---- Supplied information

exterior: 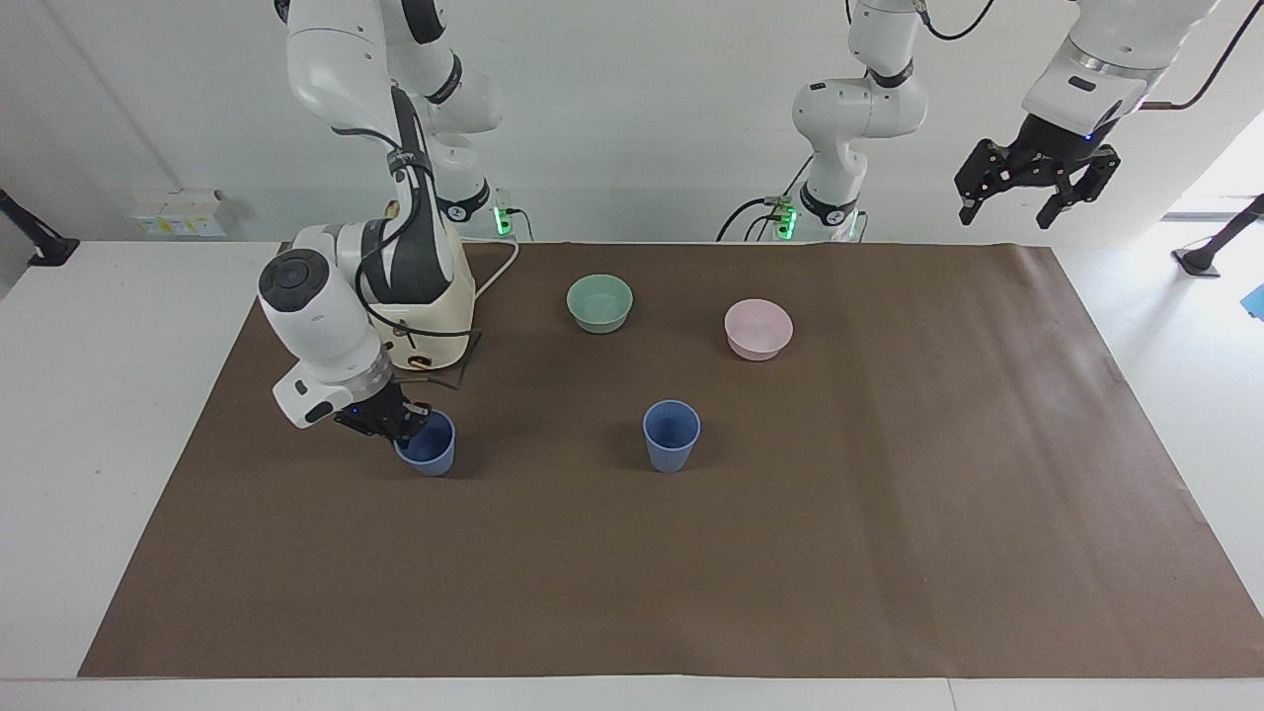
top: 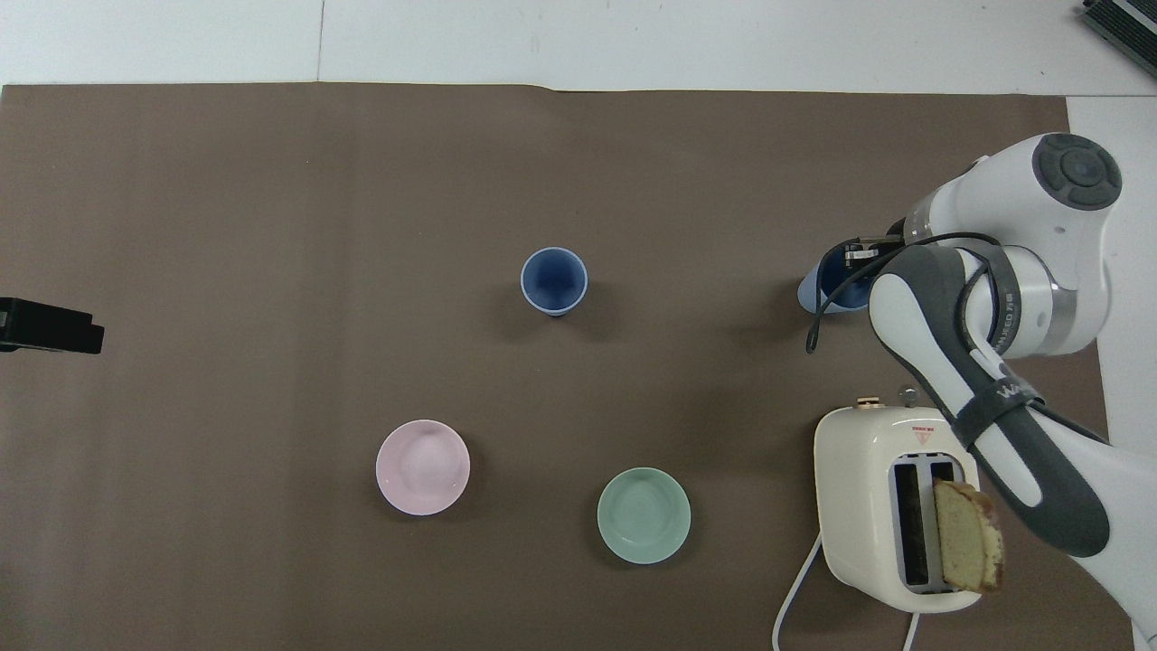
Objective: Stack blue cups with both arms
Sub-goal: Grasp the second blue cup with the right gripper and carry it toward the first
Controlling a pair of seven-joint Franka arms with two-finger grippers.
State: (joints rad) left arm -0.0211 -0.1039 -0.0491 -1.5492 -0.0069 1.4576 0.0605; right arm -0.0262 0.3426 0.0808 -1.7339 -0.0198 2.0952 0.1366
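Note:
Two blue cups stand upright on the brown mat [exterior: 790, 553]. One blue cup [exterior: 671, 435] [top: 553, 280] stands alone mid-table. The other blue cup [exterior: 429, 449] [top: 813, 291] is toward the right arm's end, farther from the robots than the toaster. My right gripper [exterior: 403, 423] [top: 854, 260] is shut on this cup's rim, one finger inside and one outside, and the arm hides part of it from above. My left gripper [exterior: 1037, 183] [top: 50, 325] hangs open, high over the mat's edge at the left arm's end, holding nothing.
A cream toaster [exterior: 439, 296] [top: 868, 506] with a bread slice [top: 967, 535] in one slot stands close to the right arm's base. A pale green bowl [exterior: 599, 301] [top: 644, 515] and a pink bowl [exterior: 757, 328] [top: 423, 467] sit nearer to the robots than the middle cup.

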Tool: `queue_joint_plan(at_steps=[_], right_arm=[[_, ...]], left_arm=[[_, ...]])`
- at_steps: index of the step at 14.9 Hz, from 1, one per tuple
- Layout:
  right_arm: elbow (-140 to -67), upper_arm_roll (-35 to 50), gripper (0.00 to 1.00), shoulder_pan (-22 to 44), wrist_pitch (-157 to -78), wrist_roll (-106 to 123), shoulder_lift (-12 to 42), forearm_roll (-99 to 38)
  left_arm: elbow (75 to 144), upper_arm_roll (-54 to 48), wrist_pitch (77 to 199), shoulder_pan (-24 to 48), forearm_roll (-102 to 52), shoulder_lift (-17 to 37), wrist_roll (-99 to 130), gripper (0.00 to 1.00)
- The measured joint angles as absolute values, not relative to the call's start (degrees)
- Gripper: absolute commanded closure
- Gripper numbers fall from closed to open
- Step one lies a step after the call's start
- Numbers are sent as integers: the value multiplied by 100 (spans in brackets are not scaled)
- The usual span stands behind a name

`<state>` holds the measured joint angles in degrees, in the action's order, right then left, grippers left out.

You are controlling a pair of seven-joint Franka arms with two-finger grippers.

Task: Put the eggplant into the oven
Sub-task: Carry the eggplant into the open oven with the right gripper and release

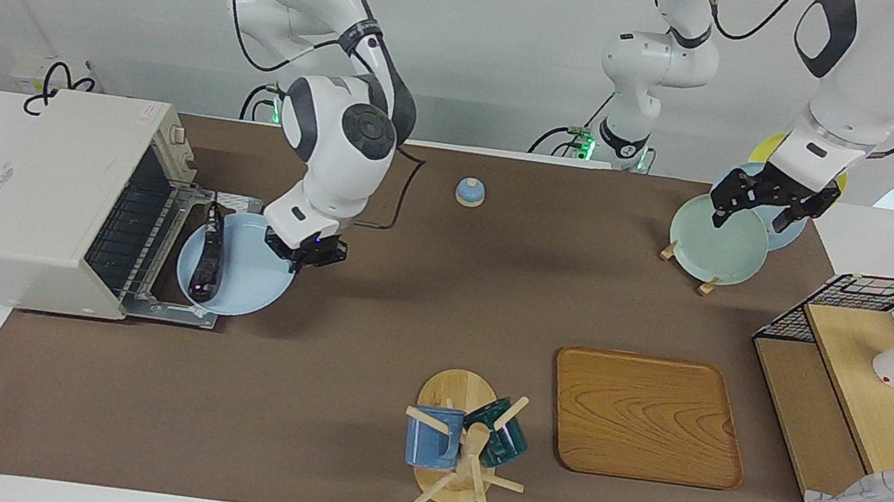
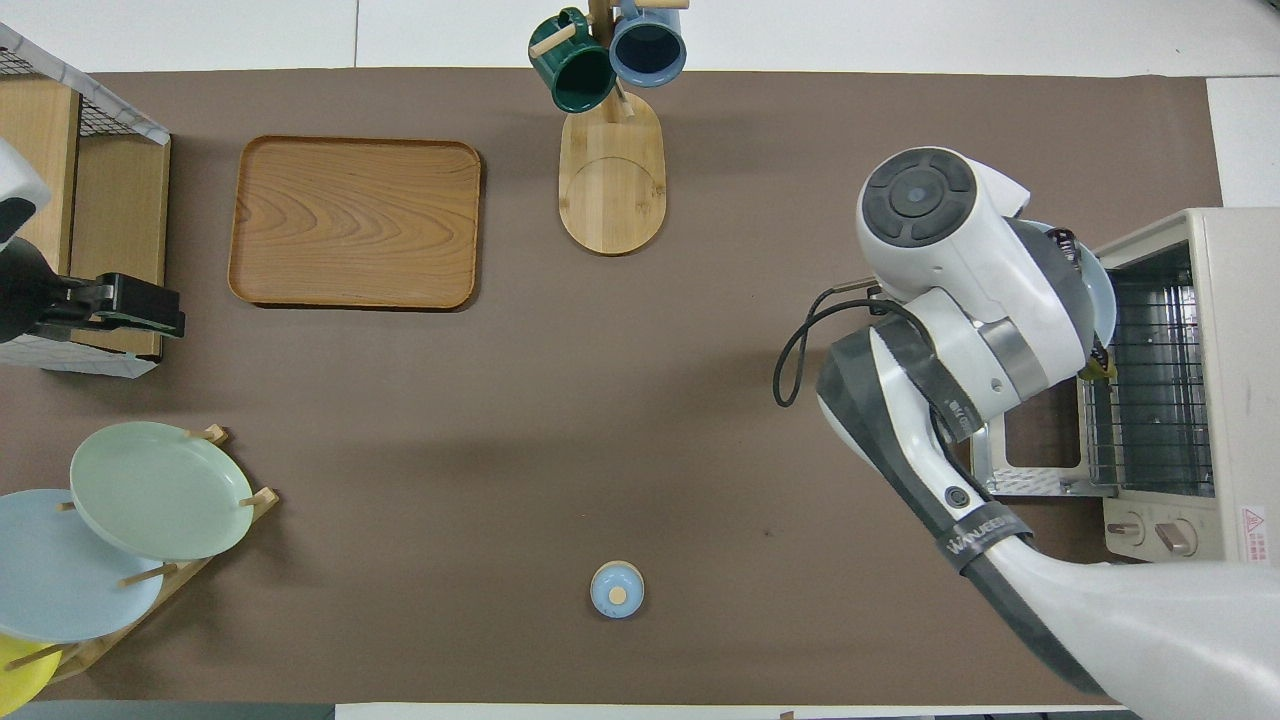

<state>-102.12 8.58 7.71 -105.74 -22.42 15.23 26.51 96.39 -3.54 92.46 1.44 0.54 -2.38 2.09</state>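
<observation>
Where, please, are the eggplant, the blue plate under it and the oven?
eggplant [image 1: 208, 257]: facing view, middle of its dark body.
blue plate [image 1: 252, 286]: facing view, bare surface beside the eggplant.
oven [image 1: 32, 188]: facing view, cream top panel.

Both arms: glossy white shells, dark grey joint caps and bands. Right arm [image 1: 332, 141] has a round dark cap with concentric rings on the wrist joint, a black cable looping off the forearm, and a black strap with pale lettering nearer its base. Right gripper [image 1: 300, 253] is black under a white flange. Left arm [image 1: 859, 72] has a large dark oval inset and thin black cables; left gripper [image 1: 768, 209] is black, angular linkages. Green lights glow at both bases.
</observation>
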Motion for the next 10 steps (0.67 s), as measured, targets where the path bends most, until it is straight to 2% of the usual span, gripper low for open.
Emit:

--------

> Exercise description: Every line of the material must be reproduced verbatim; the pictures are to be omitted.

> Answer section:
exterior: 
top: 
Objective: Stack blue cups with both arms
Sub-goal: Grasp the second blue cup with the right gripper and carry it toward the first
Controlling a pair of seven-joint Franka arms with two-finger grippers.
State: (joints rad) left arm -0.0211 -0.1039 -0.0491 -1.5492 -0.0069 1.4576 0.0605; right arm -0.0262 0.3426 0.0808 -1.7339 -0.0198 2.0952 0.1366
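Note:
Two blue cups stand upright on the brown mat [exterior: 790, 553]. One blue cup [exterior: 671, 435] [top: 553, 280] stands alone mid-table. The other blue cup [exterior: 429, 449] [top: 813, 291] is toward the right arm's end, farther from the robots than the toaster. My right gripper [exterior: 403, 423] [top: 854, 260] is shut on this cup's rim, one finger inside and one outside, and the arm hides part of it from above. My left gripper [exterior: 1037, 183] [top: 50, 325] hangs open, high over the mat's edge at the left arm's end, holding nothing.
A cream toaster [exterior: 439, 296] [top: 868, 506] with a bread slice [top: 967, 535] in one slot stands close to the right arm's base. A pale green bowl [exterior: 599, 301] [top: 644, 515] and a pink bowl [exterior: 757, 328] [top: 423, 467] sit nearer to the robots than the middle cup.
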
Tool: `queue_joint_plan(at_steps=[_], right_arm=[[_, ...]], left_arm=[[_, ...]])`
- at_steps: index of the step at 14.9 Hz, from 1, one per tuple
- Layout:
  right_arm: elbow (-140 to -67), upper_arm_roll (-35 to 50), gripper (0.00 to 1.00), shoulder_pan (-22 to 44), wrist_pitch (-157 to -78), wrist_roll (-106 to 123), shoulder_lift (-12 to 42), forearm_roll (-99 to 38)
  left_arm: elbow (75 to 144), upper_arm_roll (-54 to 48), wrist_pitch (77 to 199), shoulder_pan (-24 to 48), forearm_roll (-102 to 52), shoulder_lift (-17 to 37), wrist_roll (-99 to 130), gripper (0.00 to 1.00)
- The measured joint angles as absolute values, not relative to the call's start (degrees)
- Gripper: absolute commanded closure
- Gripper numbers fall from closed to open
- Step one lies a step after the call's start
- Numbers are sent as integers: the value multiplied by 100 (spans in brackets are not scaled)
- The usual span stands behind a name

`<state>` holds the measured joint angles in degrees, in the action's order, right then left, grippers left out.

You are controlling a pair of seven-joint Franka arms with two-finger grippers.

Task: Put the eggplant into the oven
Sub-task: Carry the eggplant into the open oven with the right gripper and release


<state>-102.12 8.58 7.71 -105.74 -22.42 15.23 26.51 96.39 -3.54 92.46 1.44 0.54 -2.38 2.09</state>
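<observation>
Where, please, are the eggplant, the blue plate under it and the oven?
eggplant [image 1: 208, 257]: facing view, middle of its dark body.
blue plate [image 1: 252, 286]: facing view, bare surface beside the eggplant.
oven [image 1: 32, 188]: facing view, cream top panel.

Both arms: glossy white shells, dark grey joint caps and bands. Right arm [image 1: 332, 141] has a round dark cap with concentric rings on the wrist joint, a black cable looping off the forearm, and a black strap with pale lettering nearer its base. Right gripper [image 1: 300, 253] is black under a white flange. Left arm [image 1: 859, 72] has a large dark oval inset and thin black cables; left gripper [image 1: 768, 209] is black, angular linkages. Green lights glow at both bases.
</observation>
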Motion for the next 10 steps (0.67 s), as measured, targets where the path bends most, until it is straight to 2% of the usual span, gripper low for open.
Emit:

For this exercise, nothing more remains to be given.